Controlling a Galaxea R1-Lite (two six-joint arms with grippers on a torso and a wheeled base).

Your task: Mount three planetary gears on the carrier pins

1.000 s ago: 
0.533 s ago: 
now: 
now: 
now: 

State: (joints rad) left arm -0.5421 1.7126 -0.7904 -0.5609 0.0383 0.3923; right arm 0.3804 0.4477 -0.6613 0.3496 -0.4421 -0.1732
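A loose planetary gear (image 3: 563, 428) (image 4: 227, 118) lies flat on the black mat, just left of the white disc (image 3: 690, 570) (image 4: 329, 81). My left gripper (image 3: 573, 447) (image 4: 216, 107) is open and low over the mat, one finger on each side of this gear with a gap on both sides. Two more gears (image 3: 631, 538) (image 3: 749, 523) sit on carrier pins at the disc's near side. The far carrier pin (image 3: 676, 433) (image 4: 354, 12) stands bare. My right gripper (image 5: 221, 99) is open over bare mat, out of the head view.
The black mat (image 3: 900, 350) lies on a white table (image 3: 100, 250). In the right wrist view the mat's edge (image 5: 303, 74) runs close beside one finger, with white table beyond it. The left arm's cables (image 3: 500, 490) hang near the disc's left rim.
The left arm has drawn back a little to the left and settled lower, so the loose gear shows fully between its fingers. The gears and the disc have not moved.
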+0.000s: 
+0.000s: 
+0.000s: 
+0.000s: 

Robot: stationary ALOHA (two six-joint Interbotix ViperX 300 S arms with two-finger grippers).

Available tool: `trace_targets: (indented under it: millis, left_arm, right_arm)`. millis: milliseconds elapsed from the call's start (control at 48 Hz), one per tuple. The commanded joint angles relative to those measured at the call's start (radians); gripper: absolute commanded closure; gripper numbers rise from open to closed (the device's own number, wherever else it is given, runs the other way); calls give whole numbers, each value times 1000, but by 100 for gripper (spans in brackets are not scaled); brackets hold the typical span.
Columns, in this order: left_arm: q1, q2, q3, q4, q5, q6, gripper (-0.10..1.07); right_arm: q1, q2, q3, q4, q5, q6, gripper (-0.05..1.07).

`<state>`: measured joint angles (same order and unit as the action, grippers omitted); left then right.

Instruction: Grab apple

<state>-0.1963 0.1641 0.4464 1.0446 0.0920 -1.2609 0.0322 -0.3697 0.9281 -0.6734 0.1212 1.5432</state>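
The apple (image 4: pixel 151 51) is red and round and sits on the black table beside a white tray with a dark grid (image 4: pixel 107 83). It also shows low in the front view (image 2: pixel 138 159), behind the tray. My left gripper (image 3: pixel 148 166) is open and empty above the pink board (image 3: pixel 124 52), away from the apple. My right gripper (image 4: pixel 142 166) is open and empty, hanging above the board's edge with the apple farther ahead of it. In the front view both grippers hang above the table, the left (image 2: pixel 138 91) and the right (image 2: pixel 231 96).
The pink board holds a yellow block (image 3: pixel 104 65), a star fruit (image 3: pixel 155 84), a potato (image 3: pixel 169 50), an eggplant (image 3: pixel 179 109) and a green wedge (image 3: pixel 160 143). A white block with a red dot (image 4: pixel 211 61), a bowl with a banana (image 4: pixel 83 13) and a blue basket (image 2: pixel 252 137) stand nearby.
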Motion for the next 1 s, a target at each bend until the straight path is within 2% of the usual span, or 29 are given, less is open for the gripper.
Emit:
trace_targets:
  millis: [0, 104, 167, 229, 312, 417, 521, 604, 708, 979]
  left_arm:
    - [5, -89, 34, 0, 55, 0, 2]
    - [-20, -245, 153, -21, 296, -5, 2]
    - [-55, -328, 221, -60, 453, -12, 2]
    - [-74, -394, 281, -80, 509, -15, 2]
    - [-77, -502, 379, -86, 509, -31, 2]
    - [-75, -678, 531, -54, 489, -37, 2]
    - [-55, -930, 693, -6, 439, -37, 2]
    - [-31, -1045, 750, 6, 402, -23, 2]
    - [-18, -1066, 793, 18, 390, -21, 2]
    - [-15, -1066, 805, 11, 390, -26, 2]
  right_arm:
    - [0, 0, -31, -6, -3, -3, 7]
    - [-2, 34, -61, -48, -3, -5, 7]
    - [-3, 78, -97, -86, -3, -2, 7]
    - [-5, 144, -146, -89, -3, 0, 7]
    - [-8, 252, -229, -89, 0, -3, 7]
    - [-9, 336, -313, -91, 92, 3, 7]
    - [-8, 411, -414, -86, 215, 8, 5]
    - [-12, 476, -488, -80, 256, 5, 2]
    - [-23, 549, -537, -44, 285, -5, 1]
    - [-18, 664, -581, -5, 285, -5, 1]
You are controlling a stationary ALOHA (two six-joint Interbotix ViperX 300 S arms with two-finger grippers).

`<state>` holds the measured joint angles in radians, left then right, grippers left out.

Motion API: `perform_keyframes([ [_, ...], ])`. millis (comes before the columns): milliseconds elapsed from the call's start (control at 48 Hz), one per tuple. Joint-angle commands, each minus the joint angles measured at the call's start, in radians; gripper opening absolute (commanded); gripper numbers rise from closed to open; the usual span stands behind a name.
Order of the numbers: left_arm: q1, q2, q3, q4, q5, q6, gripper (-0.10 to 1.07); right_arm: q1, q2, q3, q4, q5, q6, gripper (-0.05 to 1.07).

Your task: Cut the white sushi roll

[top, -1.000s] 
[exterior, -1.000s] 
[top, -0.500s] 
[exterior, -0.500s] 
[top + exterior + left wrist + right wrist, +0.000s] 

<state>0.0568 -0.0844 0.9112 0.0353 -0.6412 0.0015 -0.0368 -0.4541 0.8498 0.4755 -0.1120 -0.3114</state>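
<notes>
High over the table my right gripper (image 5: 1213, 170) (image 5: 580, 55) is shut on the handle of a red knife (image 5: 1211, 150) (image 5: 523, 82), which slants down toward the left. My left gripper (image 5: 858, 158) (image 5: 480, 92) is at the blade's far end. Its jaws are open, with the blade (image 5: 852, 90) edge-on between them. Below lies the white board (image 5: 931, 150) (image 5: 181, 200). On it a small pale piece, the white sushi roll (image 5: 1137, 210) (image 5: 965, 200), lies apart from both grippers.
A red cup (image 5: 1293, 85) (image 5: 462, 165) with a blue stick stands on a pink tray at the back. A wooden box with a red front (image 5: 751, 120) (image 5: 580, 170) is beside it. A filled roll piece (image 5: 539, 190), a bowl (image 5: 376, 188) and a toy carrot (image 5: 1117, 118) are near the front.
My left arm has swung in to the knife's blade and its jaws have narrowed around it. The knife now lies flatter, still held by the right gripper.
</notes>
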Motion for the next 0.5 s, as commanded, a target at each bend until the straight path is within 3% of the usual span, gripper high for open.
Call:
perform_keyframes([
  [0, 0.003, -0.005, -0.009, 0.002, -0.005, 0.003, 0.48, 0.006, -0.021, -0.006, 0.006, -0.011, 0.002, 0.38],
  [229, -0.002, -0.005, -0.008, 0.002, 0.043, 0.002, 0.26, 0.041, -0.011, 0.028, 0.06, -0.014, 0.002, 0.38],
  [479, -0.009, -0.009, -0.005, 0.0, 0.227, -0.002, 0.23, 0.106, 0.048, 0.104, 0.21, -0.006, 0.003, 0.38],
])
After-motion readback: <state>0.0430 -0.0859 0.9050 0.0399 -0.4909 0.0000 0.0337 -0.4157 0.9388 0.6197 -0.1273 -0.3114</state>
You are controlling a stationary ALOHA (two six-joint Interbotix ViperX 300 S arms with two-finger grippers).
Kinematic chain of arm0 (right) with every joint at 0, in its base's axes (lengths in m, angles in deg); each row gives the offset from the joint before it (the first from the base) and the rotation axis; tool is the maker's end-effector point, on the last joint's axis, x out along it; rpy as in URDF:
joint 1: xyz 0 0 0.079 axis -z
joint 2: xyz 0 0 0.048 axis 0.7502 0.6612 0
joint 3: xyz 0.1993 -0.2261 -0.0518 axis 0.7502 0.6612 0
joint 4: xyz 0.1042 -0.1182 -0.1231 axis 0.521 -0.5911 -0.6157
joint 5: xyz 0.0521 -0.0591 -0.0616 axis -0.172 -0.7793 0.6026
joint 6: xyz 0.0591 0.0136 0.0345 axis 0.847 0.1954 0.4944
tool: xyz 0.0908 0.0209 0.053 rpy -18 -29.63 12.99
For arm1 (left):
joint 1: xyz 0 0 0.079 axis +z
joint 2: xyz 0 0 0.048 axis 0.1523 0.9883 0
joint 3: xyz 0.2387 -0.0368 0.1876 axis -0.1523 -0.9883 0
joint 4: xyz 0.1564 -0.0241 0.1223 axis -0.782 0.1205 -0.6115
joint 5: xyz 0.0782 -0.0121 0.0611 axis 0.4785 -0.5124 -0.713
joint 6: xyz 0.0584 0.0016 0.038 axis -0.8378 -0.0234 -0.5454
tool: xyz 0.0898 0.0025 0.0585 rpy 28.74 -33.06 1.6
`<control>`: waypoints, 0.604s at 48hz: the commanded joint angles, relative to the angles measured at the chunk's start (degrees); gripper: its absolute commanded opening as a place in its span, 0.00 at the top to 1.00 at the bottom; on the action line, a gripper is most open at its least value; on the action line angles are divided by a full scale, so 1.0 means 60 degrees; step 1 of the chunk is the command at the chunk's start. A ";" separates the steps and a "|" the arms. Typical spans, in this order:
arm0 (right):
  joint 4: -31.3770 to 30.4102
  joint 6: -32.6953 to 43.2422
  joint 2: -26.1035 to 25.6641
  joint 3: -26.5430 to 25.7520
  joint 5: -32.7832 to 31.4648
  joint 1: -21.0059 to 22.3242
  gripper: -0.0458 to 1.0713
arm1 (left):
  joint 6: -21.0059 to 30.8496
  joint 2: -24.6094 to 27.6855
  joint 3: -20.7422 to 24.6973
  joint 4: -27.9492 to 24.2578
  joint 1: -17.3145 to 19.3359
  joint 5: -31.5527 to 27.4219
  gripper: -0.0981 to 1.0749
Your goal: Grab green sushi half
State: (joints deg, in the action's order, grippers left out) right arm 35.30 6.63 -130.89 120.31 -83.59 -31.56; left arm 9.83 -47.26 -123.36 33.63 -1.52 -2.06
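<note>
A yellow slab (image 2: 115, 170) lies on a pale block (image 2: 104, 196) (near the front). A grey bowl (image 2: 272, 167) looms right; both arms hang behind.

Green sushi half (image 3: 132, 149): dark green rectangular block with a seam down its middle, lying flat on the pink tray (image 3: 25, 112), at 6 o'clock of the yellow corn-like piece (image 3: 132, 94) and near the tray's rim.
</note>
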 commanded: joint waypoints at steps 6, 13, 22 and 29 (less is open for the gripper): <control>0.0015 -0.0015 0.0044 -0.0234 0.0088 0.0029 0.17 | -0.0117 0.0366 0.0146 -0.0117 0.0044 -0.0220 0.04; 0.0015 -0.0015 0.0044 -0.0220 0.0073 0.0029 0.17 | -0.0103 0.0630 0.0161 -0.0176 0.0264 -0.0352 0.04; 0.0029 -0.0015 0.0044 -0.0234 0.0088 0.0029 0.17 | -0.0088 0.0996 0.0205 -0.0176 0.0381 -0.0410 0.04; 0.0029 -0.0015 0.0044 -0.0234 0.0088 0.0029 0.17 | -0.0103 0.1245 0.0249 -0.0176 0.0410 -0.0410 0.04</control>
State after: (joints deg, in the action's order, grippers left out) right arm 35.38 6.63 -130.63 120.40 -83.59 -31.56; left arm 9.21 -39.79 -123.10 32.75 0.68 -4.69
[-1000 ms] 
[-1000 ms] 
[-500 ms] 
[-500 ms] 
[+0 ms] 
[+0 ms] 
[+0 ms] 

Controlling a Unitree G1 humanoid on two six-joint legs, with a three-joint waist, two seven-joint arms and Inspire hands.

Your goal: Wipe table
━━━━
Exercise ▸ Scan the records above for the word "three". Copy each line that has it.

Result of this task ▸
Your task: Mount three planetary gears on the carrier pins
Controlling a Unitree G1 humanoid on two six-joint legs, with a three-joint waist, two seven-joint arms and Inspire hands.

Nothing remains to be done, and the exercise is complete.